Вот такая, искусительная и привередливая наша не самостоятельная еще, незрелая и порхающая в глубинах столетий память. Хотя кто знает — зрелая, незрелая. Но терпкая, ранняя, взлетная и предполетная. Позже — это уже болота, омуты, в которых полощется наше сознание. До ухода уже топкая зыбь, старательно прикрытая ярко-зеленой, словно потянутой маслом, ряской. Зацепным донным жабером, по-деревенски — мудорезом. Люди знают настоящее имя всему и всех.
У взрослых иное, нежели у их чад с бурлящим, пенисто-сыродойным духом и звездным ощущением, другая голова — повернутая только на полезное, как говорится и считается, разумное, доброе, вечное, что совсем не так однозначно и очень спорно. Но так уже заведено и кем-то вложено, вбито в нас. Такой уж разбег между намерениями, благими помыслами и конечным результатом, началом жизни и ее завершением. И такое, к сожалению, — со всем сущим на земле. Как кто-то в наше уже время, разведя в отчаянье руками, воскликнул: чем бы ни занимались, чтобы ни изобретали — все равно получается автомат Калашникова. Что можно дополнить — или самогонный аппарат.

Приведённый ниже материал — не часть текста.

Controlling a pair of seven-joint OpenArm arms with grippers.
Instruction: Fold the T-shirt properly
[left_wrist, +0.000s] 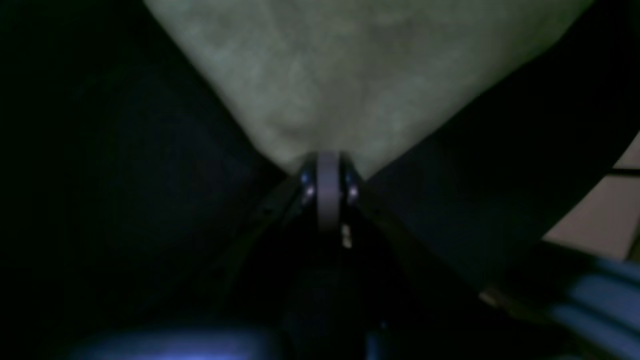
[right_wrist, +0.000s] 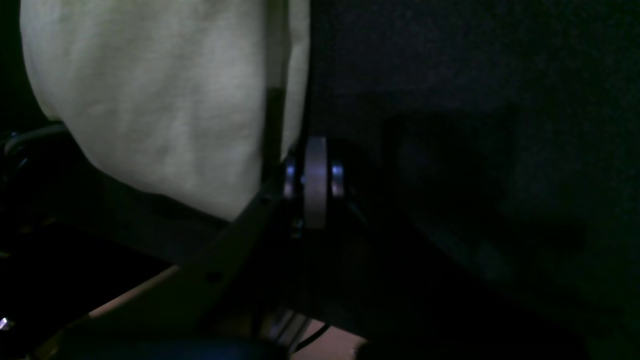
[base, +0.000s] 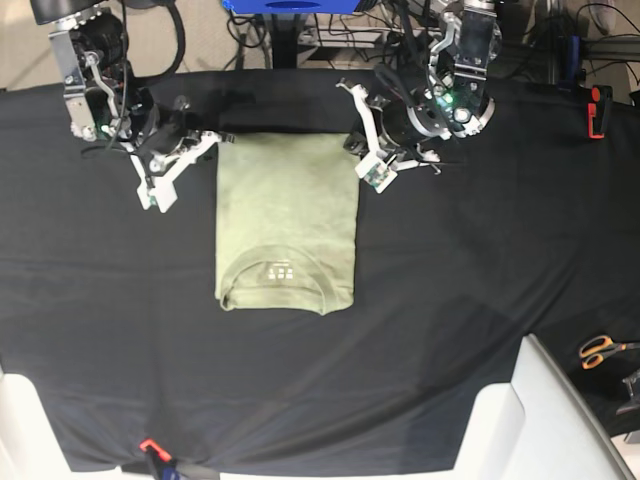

А детвора, следуя основному и вечному занятию отцов, любит играть в войну. Но в их черепушке, еще не окостеневшем темени — глаз в космос, к сожалению, с возрастом зарастающий.

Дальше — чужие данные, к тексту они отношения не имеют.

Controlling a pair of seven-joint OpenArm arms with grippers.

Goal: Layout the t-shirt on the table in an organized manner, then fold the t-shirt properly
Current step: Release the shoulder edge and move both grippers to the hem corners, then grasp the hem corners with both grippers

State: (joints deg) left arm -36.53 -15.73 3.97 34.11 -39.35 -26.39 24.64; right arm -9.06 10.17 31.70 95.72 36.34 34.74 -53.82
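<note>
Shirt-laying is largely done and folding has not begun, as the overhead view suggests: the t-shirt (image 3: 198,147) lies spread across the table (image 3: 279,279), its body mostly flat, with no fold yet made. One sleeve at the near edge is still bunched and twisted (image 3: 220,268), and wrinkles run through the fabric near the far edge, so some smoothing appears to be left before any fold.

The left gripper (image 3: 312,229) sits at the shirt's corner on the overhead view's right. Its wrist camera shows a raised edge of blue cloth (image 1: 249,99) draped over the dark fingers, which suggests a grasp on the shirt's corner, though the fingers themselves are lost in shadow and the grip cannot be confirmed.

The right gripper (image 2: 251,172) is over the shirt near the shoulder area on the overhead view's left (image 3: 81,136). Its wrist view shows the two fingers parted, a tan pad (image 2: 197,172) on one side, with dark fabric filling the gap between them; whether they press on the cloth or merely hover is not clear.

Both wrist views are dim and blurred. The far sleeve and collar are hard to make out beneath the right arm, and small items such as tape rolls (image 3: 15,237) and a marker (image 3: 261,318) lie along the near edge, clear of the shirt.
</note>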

Года два я приятельствовал с жеребенком. Встретился и познакомился с ним случайно. Как-то летним утром он сам подошел ко мне и напросился в друзья. Молочно дохнул полуднем сначала в шею, а потом и в лицо. Это было так неожиданно и почти любовно искренне, что я на какое-то мгновение растерялся. Поведение жеребенка не было поведением животного. Не могу определить и свое тогдашнее состояние. Картина маслом: впавший в ступор взрослый человек и, хотя еще несмышленый, но уже доверчивый к нему, только-только из материнского лона жеребенок, которого едва-едва начали держать ноги.
До этого дня я почти не видел его, не примечал, как и каждый выходец из деревни, навсегда впитавший: корова, поросенок и конь — это не пейзанская фигура и картина на фоне самого себя, а полноправный член семьи, подспорье, работник. По-другому на него не смотрел и не видел, но не раз любовался, как он стремглав вихрит, рушит покой высокой, склоненной к земле травы, длинноного шерстя и разбрасывая ее зелеными, голубыми и даже золотыми брызгами в осоловело-дремном полудне. Глаз, опять же былого деревенского жителя, незаметно, но зорко, без пропусков, вбирал в себя суету и безостановочность окружающей жизни, кажущейся человеку со стороны нелепой, а на самом деле очень даже организованной, подсознательно запоминал. Складывал и запасал на всякий случай, как все прочее, в долгий, огромный сундук крестьянского образа и лада жизни. Бережно продолжал тем же заниматься уже расставшись с этим ладом, выпав из него: не мне, так пригодится другому, кто ступит в мой след. Ступит, что-то припомнит, глянет моим уже отмершим взглядом и улыбнется, разделяя мысленно мое деревенское, ушедшее, то, что сегодня ему может только присниться.